Except like, not really? If you need to remove someone's data for GDPR reasons, then "if match == userId then delete" is pretty straightforward in your log aggregation store.
Many log aggregation stores are not optimized for performing row-level updates or deletes like this. In my experience, the majority of log aggregation stores are immutable and support primarily time-based retention only.
(Though perhaps one can meet compliance needs by keeping these logs only for a fixed maximum period of time, e.g. 30 days, and keeping only appropriately anonymized data longer.)
Saying "we need to keep these logs for 30 days to allow us to troubleshoot problems. We can't reasonably delete them sooner, but they get deleted after 30 days" is a valid way to comply. You have a justifiable reason to keep them, the interval is reasonably short, and you have good technical reasons not to do it faster.
If your internal compliance people don't like it you can also rephrase it as "we are removing the data starting right now, the procedure takes 30 days". You have one month to even respond to removal requests, and can stretch that by another two. As long as you are not intentionally causing delays these are perfectly reasonable time frames.
Of course you still have to do all the other stuff for GDPR compliance, like making sure you have rules who gets access to the log system instead of just giving it to the entire company, making sure you store to an encrypted drive, etc.
A log aggregation store that can handle deletes is a security and compliance problem. Try proving to an auditor that a hacker couldn't have hacked in and then covered their tracks by deleting the logs.
That’s an incredibly weak response. Laws you can’t fuck with, auditors can fuck off. I’d love you trying to explain to the EU why you’re violating their laws because some auditor wanted to check a box. I sure hope your auditors are assuming legal responsibility.
Don't log anything you're not allowed to log. But in some industries (like finance) you need an immutable logging system and if you could easily delete evidence of a crime or security breach that would be a bug not a feature.

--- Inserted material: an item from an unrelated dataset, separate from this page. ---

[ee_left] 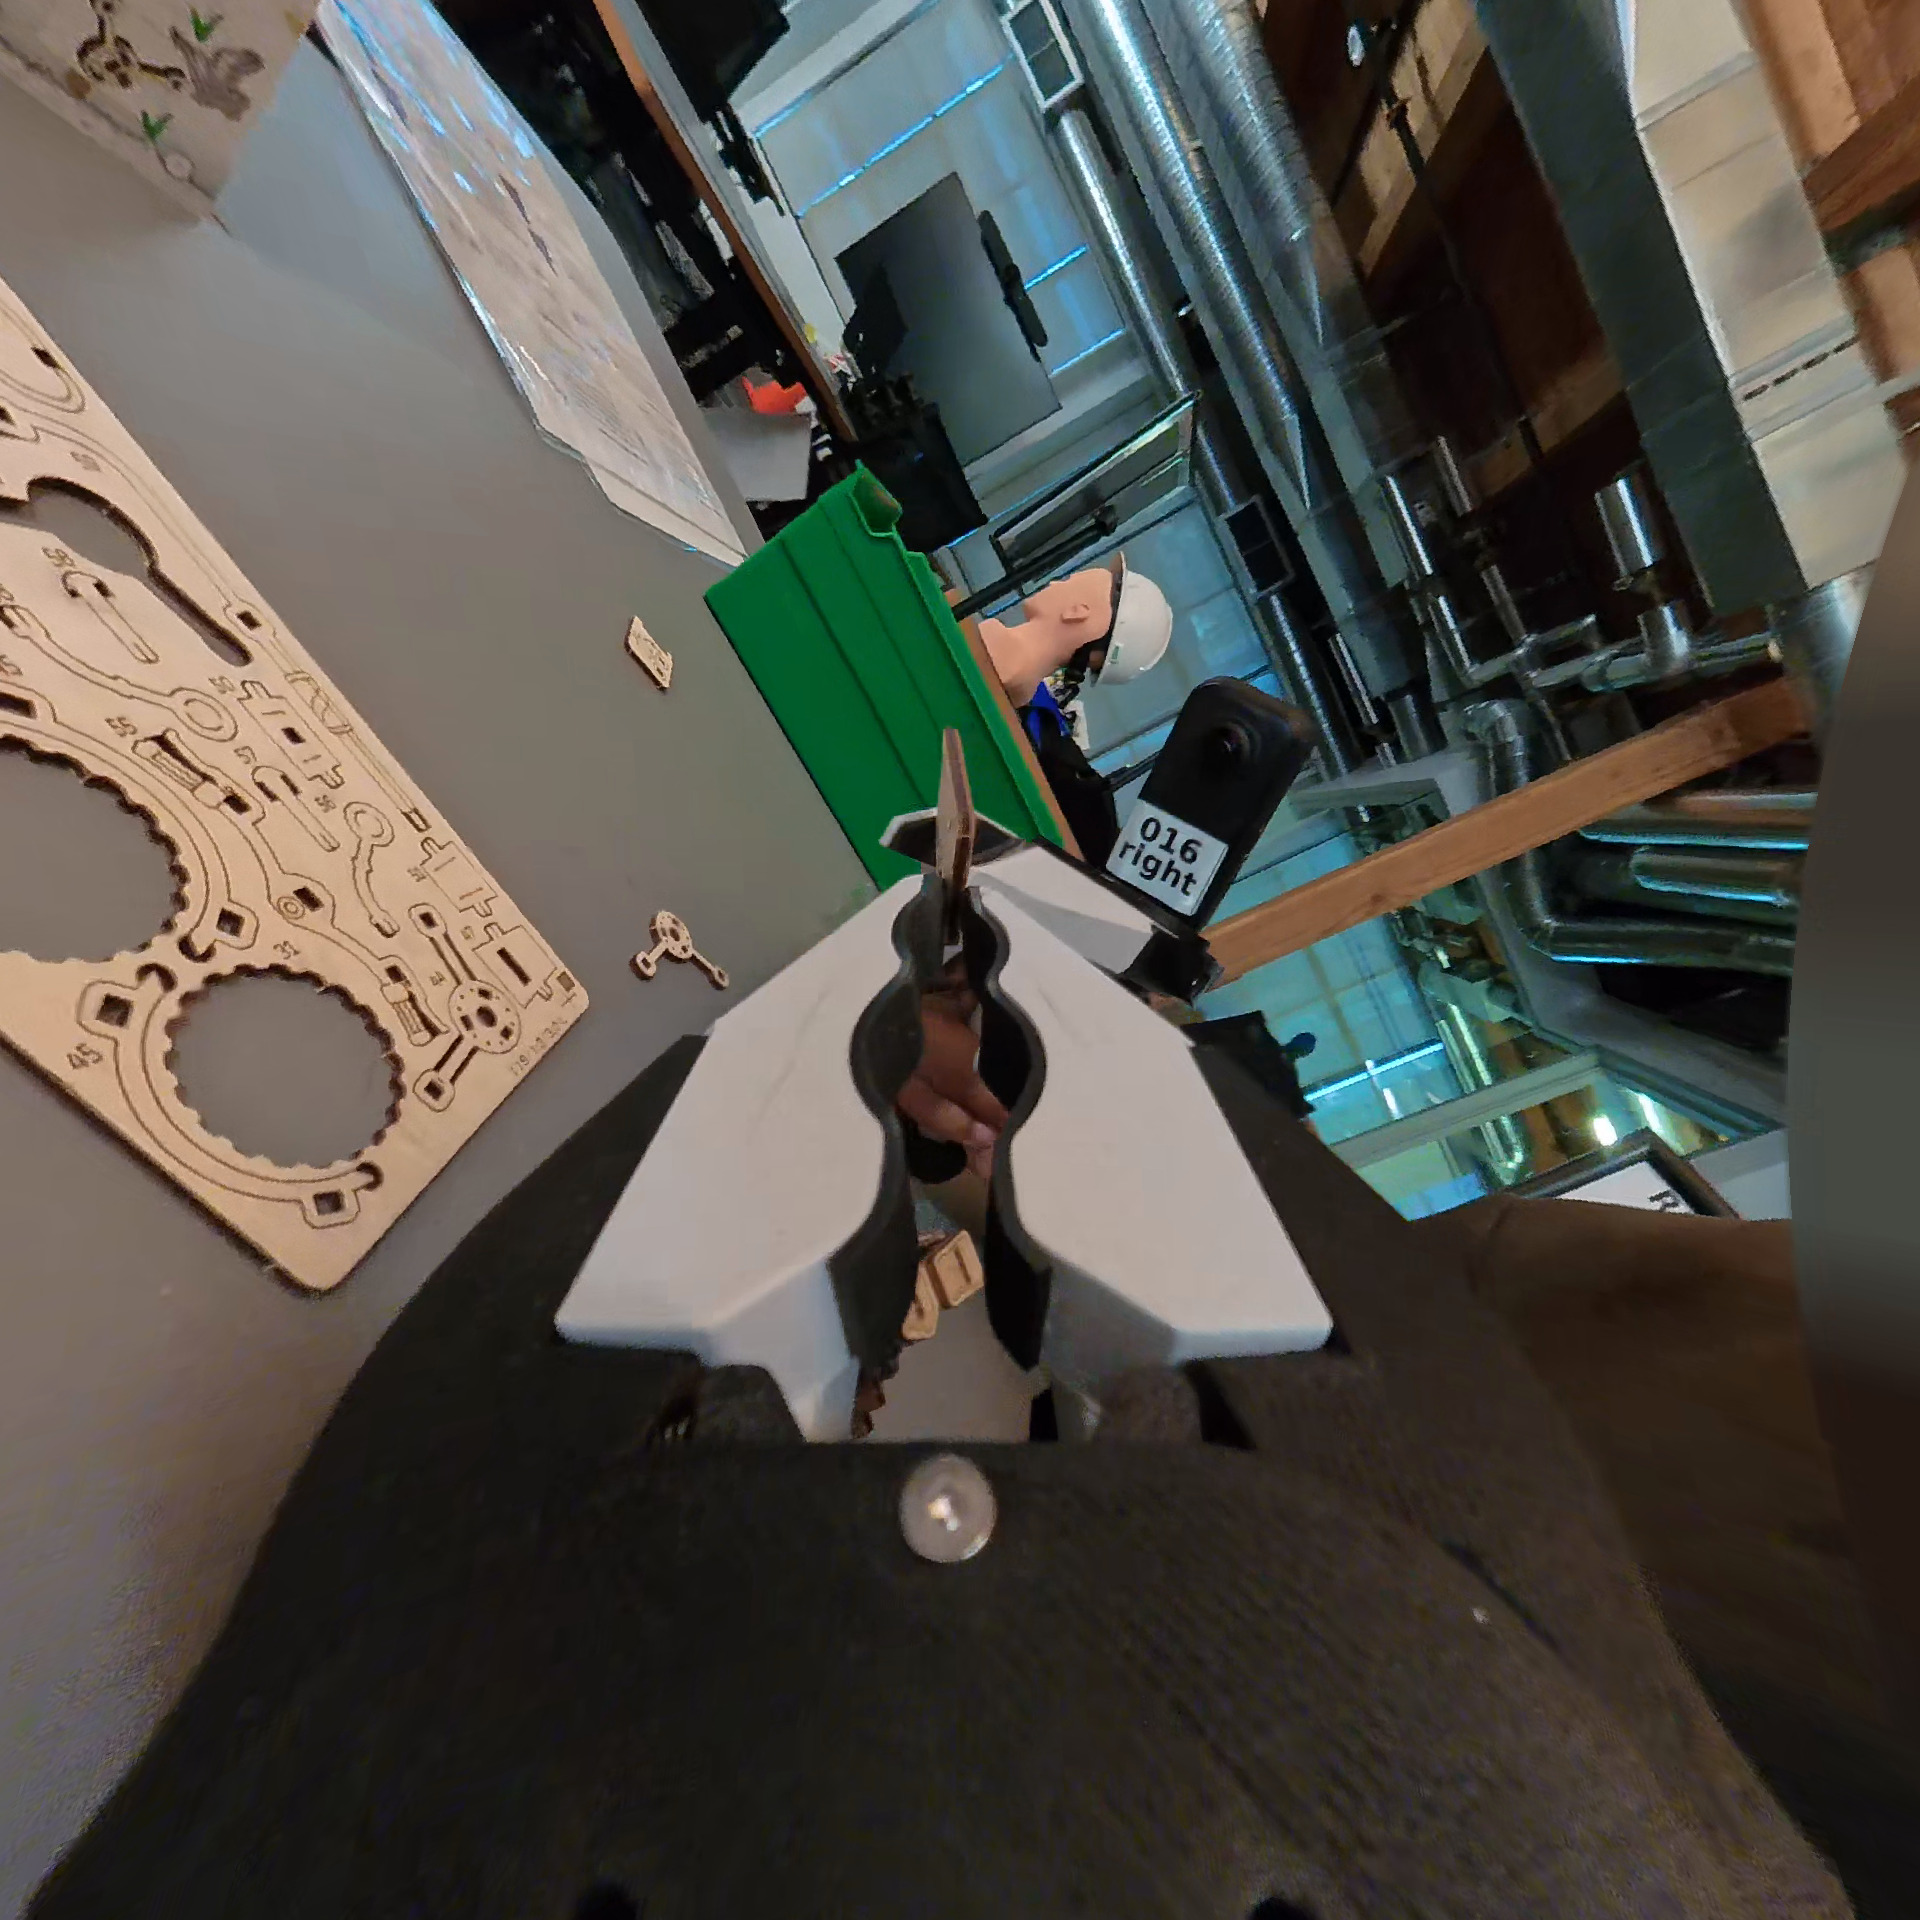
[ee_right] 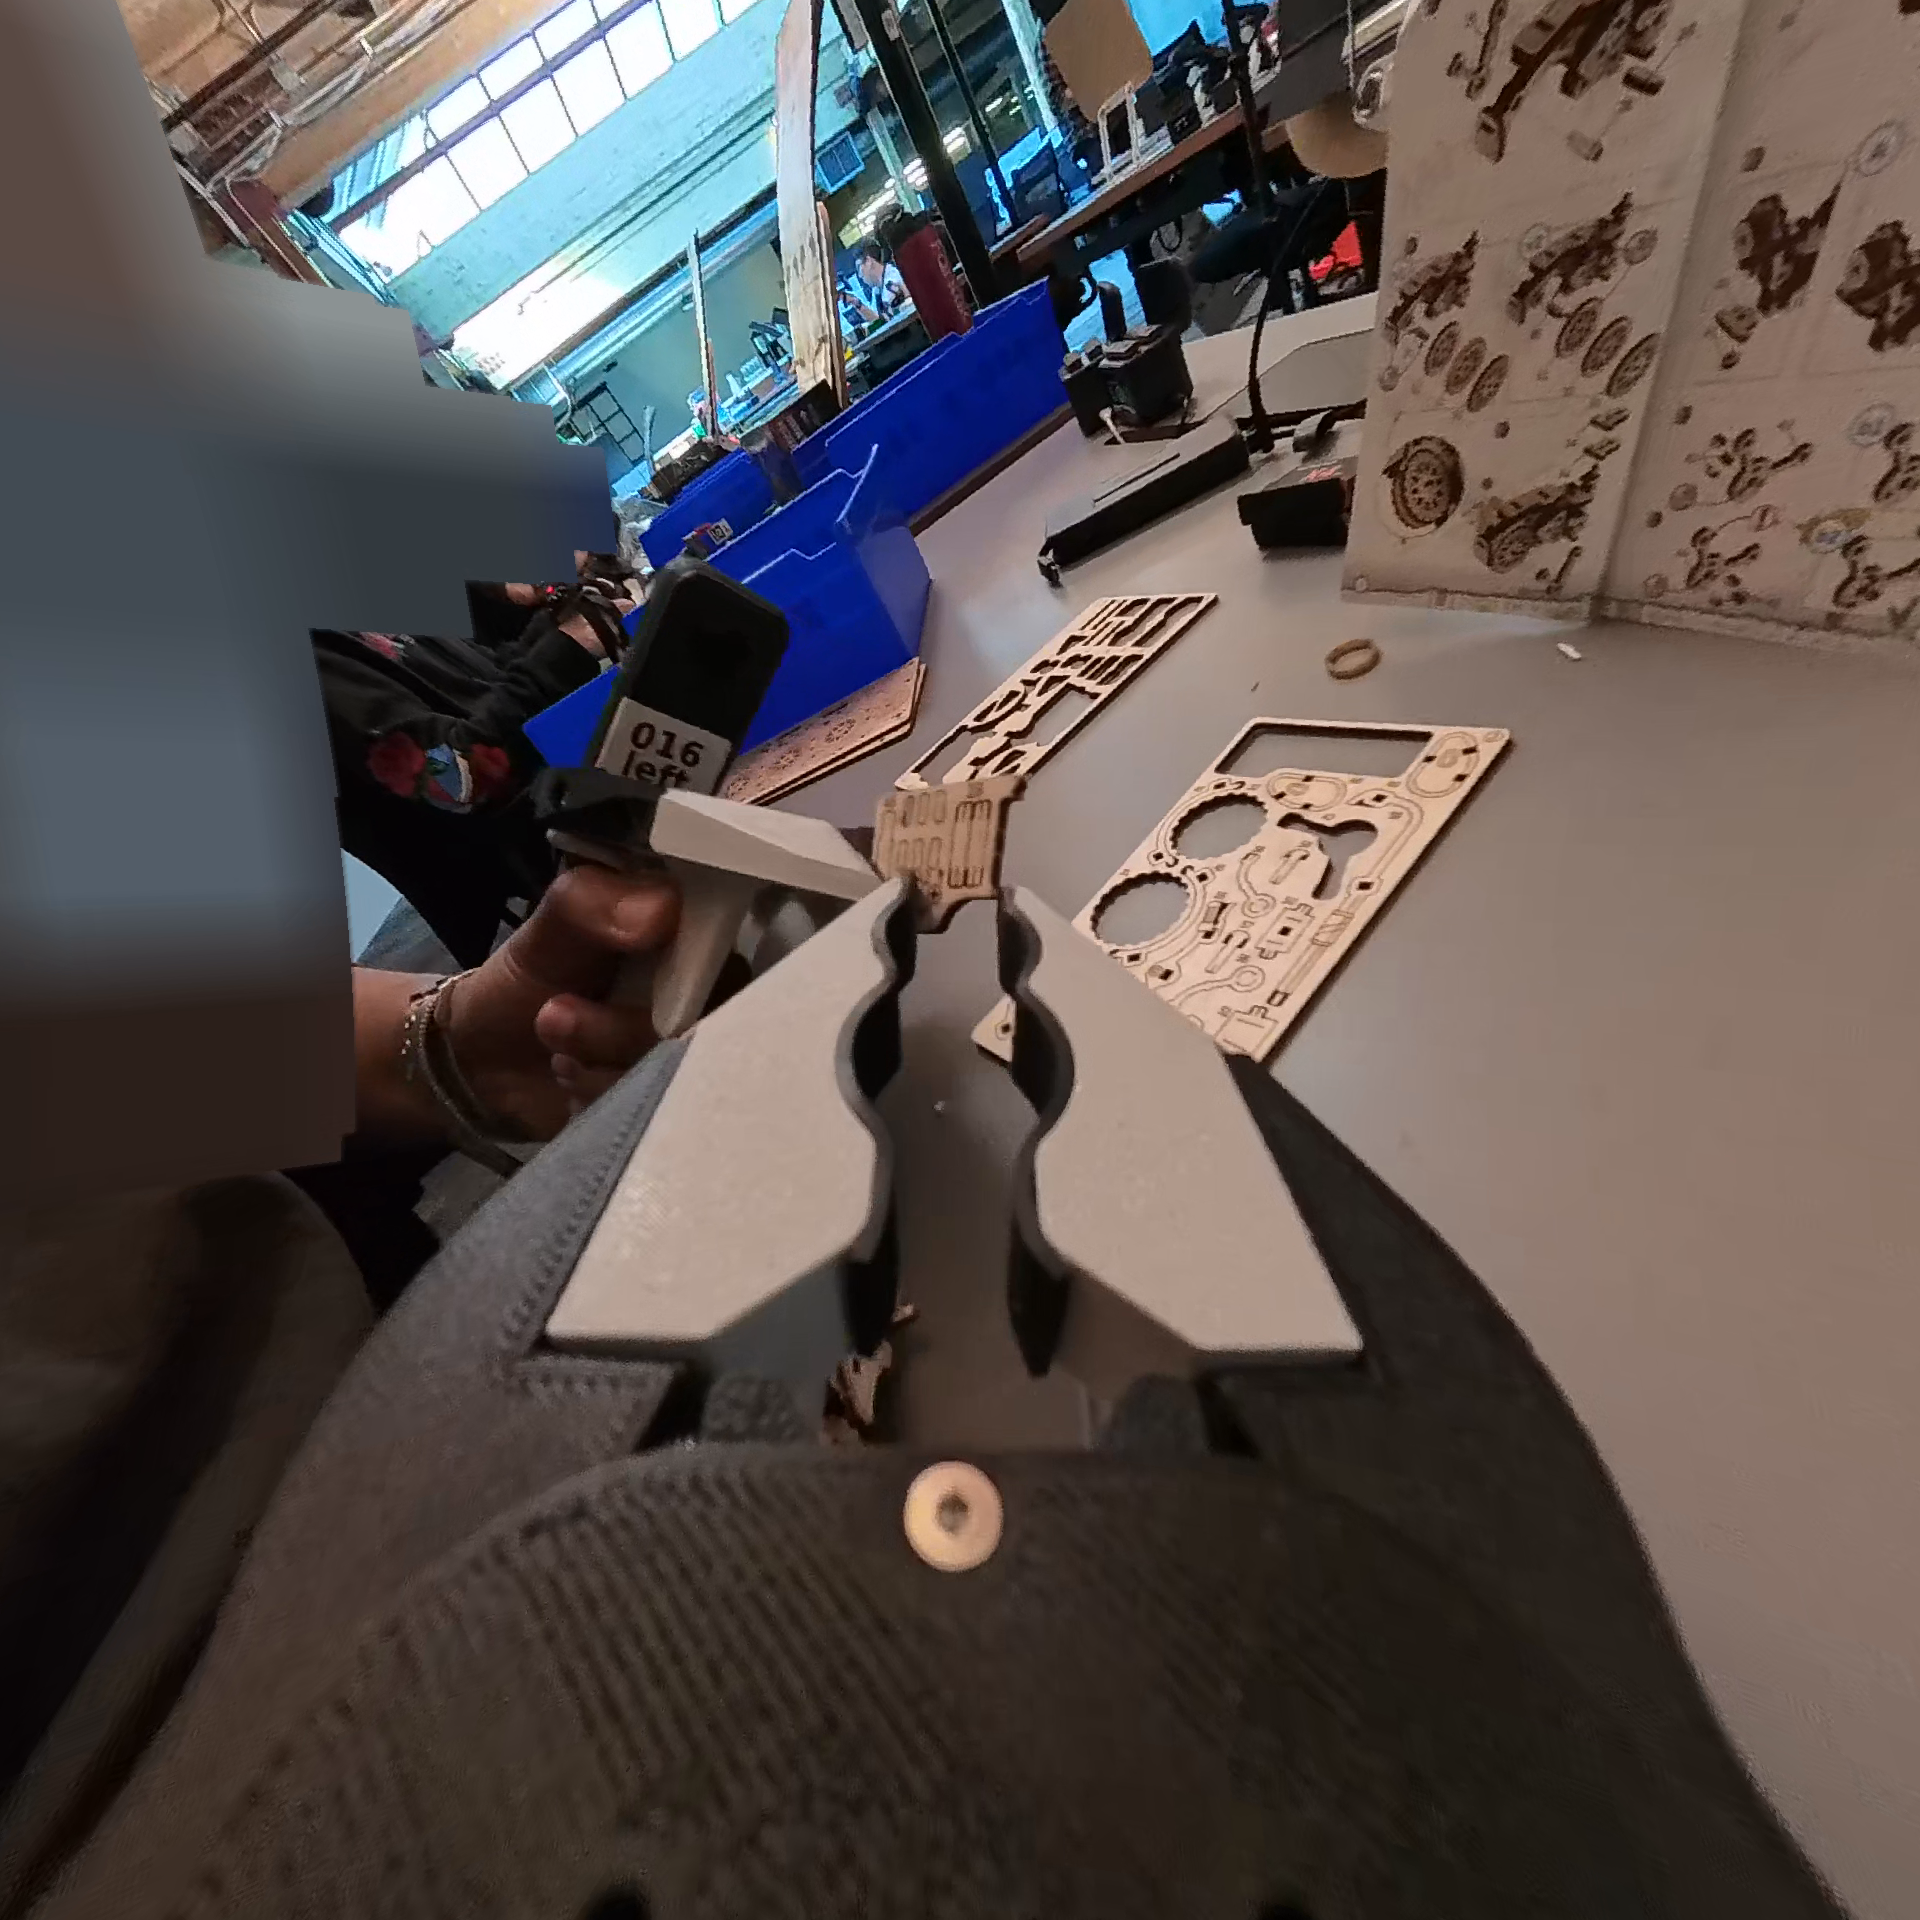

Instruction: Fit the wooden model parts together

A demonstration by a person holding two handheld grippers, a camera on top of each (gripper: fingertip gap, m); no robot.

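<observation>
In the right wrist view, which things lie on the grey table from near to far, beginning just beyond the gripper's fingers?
Punched-out wooden sheet with round toothed holes → narrower wooden sheet with long cut-outs → small wooden ring → black flat device → standing instruction sheet at the far right.

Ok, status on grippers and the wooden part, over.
Left hand-held gripper shut on wooden part. Right hand-held gripper open at its lower edge. Nothing blocking.

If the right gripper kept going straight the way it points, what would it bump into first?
Probably the small wooden piece right at its fingertips, which the left gripper pinches. The right gripper has its fingers apart around that piece's lower edge. Beyond it lies a wooden parts sheet on the grey table.
</observation>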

what if you anonymize the actual user entity with that user id instead? even if you have that user id in your logs the name or any sensitive field would be something like 'GDPR says HI".
This is necessary but not sufficient. Logs can contain other data, that could be used to narrow down the user base enough that you could guess which user it is, and now from just the logs you have de-anonymised an ID and can see everything that user did, or likely did.
In reality you need multiple different steps here: anonymous IDs, well-defined reasonable retention periods, strong access control and audit logging, and a privacy policy that says why the data is collected (for service quality typically) and how/when it will be deleted.
There's no one-clever-trick to GDPR, the law was intentionally designed to require businesses to apply holistic best practice. Whether it has done that well or not is another matter, but that was at least the aim.
First, as another reply above has mentioned, other data in the logs (such as IP address, list of friends, browser fingerprint) can be used to de-anonymize the pseudonymous ID.
Second, GDPR makes it quite clear (for the reasons above) that pseudonymized data, is still considered personal data. Pseudonymization reduces the risks, but does not remove them entirely. It should generally be combined with other measures such as encryption.
(Though perhaps one can meet compliance needs by keeping these logs only for a fixed maximum period of time, e.g. 30 days, and keeping only appropriately anonymized data longer.)